TCRG: ook wat simpeler, alleen V en J segmenten.
Hoe wordt er nog een extra laag van diversiteit bereikt?
Knip en plak deleties van een aantal baseparen + willekeurig aantal inserties.
-De CDR3 regio ligt voornamelijk binnen de junctional region van de gen herschikking, en is dus uitermate variabel.
Voorwaarden aan genherschikking
Er moet uiteindelijk wel nog gecodeerd worden voor een eiwit, maar door alle herschikkingen kunnen er dingen gebeuren die je niet wilt.
-Het moet een in-frame en intact eiwit zijn.
Cruciaal hiervoor zijn het begin van het V-gen en het eind van het J-gen, aangezien die de structuur van de antistof bepalen, en de rest alleen maar een lus vormt.
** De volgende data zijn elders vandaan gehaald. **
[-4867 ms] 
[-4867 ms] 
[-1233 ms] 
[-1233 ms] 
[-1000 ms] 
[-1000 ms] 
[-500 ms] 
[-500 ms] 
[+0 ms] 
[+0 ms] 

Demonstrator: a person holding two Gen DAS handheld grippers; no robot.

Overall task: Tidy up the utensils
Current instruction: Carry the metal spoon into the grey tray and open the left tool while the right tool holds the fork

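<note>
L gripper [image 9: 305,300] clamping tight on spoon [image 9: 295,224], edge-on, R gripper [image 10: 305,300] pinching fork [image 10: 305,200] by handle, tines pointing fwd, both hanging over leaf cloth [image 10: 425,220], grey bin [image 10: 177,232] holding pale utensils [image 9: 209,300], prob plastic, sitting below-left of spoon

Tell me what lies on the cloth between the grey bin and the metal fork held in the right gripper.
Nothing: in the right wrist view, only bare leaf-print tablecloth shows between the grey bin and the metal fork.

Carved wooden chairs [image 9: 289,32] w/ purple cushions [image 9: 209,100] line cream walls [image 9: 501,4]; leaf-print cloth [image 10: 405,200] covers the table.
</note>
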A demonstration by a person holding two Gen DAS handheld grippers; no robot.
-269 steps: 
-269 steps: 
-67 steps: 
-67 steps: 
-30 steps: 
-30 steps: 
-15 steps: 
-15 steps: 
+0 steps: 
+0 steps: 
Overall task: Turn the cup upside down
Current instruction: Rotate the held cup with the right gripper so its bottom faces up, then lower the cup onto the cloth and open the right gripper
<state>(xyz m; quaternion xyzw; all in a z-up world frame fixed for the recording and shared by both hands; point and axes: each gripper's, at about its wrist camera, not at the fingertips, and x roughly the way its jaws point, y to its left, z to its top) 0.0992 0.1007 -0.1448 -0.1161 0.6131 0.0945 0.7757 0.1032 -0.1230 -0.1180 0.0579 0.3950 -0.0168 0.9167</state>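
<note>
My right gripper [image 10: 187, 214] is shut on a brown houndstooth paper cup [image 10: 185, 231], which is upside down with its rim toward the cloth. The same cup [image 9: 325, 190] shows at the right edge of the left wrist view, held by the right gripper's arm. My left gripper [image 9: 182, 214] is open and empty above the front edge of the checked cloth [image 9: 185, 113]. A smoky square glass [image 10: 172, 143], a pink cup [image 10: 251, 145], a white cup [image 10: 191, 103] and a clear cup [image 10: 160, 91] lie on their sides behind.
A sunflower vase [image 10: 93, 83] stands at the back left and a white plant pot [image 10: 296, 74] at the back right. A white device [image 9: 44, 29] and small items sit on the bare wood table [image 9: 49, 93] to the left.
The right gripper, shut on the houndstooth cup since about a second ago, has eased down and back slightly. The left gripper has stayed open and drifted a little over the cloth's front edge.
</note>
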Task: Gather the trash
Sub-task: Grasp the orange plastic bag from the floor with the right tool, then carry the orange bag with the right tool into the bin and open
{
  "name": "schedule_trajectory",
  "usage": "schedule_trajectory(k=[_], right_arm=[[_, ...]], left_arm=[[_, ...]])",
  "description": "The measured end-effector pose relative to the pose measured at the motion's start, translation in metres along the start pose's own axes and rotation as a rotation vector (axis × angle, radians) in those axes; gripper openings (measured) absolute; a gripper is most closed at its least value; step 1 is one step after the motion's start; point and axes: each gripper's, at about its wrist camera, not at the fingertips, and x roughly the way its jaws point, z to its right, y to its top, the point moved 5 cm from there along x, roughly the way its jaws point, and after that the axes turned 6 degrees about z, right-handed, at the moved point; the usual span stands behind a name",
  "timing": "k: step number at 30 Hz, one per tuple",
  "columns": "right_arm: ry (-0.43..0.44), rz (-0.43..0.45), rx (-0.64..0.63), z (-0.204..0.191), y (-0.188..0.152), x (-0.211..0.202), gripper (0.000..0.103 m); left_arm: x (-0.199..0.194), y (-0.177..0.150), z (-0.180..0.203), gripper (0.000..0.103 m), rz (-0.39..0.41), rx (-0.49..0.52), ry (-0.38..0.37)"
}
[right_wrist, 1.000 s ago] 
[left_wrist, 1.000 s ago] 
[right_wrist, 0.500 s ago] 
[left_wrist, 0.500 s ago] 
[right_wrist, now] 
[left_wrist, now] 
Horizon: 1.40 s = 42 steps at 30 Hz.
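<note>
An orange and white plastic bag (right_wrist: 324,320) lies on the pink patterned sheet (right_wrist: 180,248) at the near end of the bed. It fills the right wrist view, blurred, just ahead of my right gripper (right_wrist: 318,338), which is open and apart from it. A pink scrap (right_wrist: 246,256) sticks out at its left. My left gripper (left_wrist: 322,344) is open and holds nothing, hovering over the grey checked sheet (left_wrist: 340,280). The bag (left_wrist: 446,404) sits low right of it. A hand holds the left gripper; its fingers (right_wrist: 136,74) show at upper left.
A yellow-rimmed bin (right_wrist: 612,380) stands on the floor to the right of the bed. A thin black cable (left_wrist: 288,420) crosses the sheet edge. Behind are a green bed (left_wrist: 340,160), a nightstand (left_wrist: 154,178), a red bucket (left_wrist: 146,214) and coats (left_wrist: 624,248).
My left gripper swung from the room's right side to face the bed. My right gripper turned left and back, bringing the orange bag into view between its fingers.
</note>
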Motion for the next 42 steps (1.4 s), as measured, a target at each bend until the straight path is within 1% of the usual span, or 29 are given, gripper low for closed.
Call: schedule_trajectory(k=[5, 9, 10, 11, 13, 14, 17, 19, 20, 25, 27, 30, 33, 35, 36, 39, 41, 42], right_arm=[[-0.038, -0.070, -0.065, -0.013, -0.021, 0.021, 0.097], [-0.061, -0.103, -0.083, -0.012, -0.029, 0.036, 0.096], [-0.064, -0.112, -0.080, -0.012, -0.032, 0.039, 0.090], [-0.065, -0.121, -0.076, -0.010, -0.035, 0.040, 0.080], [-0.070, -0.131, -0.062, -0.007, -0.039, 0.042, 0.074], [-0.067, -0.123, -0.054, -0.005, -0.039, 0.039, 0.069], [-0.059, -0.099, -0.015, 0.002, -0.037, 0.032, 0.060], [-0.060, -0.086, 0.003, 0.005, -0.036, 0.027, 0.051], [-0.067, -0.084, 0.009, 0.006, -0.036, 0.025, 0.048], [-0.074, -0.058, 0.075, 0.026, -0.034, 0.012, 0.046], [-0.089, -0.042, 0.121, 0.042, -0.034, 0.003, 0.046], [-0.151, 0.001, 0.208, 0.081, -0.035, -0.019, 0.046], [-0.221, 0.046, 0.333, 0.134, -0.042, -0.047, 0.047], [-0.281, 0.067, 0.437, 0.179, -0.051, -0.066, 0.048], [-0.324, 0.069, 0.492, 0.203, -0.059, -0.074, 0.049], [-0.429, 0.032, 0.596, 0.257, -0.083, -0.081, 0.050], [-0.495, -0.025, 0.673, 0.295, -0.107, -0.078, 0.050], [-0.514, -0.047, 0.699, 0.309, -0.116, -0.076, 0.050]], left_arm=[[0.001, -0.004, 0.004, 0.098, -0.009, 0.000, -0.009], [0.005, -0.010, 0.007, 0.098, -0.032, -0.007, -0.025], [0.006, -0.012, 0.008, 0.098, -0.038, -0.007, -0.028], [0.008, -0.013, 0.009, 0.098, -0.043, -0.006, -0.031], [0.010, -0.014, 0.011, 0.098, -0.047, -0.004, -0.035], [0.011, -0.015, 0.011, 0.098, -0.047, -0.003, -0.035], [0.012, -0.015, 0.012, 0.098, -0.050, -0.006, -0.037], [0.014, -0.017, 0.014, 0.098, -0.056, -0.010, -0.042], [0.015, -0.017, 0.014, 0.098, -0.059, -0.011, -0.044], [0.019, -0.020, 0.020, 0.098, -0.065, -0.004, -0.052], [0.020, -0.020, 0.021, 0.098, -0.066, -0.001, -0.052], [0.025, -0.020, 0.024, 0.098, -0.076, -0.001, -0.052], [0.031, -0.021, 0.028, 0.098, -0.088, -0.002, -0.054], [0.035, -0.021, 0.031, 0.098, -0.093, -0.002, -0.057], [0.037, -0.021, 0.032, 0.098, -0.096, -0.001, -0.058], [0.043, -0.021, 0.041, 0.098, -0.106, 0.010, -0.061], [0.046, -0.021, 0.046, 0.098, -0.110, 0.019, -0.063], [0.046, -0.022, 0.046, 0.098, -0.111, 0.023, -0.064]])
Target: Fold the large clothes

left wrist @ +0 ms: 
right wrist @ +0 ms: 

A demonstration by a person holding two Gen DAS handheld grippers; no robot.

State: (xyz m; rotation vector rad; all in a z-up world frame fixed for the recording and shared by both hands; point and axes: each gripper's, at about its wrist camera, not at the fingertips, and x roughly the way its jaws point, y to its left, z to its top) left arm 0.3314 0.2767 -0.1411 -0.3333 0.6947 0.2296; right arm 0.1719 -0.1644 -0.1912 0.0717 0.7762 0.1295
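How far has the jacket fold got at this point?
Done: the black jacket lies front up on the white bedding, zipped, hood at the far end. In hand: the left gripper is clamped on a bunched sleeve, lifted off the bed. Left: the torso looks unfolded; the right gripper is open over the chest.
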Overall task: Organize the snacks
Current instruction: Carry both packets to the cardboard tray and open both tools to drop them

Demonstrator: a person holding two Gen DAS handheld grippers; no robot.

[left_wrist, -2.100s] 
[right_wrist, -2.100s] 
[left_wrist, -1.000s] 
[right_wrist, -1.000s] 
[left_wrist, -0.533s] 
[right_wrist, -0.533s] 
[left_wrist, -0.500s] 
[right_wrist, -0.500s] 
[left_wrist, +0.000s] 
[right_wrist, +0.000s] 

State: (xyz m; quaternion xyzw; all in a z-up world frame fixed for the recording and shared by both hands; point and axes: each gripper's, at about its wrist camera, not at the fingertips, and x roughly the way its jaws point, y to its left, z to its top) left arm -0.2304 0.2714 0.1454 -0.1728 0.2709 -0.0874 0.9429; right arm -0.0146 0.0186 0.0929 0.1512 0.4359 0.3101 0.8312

Ook wil je niet dat er door deleties en inserties een stopcodon wordt gevormd.
Het TCR-delta gen
Dit geen gebruikt niet 1 delta gen, maar 2 dus heeft het meer koppeling sites –> grotere diversiteit.
Somatische hypermutaties
Gebeuren alleen bij b-cellen in de lymfeklieren, niet bij t-cellen.
Vinden met name plaats in de CDR’s
–> Nog grotere affiniteit voor bepaalde antigenen.
RSS-sequenties (Recombination Signal Sequences)
Liggen net naast de VDJ-genen.
Kunnen herkend worden door het RAG1/RAG2 complex die een knipje aanbrengen net tussen de RSS en het V/J gen (dubbelstrengs breuk) en die worden vervolgens naar elkaar toegebracht –> VDJ genen komen bij elkaar.
Het is bijvoorbeeld een sterk geconserveerd stukje non-coding DNA met een spacer en dan weer een stukje DNA.
Hierbij worden TRECs gevormd.
RAG
Recombinatie activerende genen
TREC/ TCR signal joint
Een uniek bijproduct (excisie cirkel) die wordt gevorm bij recombinatie van een naïve t-cel receptor.
Het stukje dat overblijft, dus tussen de genen uit wordt gehaald, en een cirkel vormt.
Kan eventueel ook een B-cel excisie receptor zijn.
Worden niet verdubbeld bij cel-duplicatie.
Als er geen TRECs aanwezig zijn geeft dat aan dat er geen T-cellen worden gevormd (immuundeficiëntie).
Welke ziekten zouden kunnen ontstaan als IG en TCR herschikkingen niet goed verlopen?
Immuundeficiënties omdat er echt sprake is van een gemis aan b- of t-cel receptoren.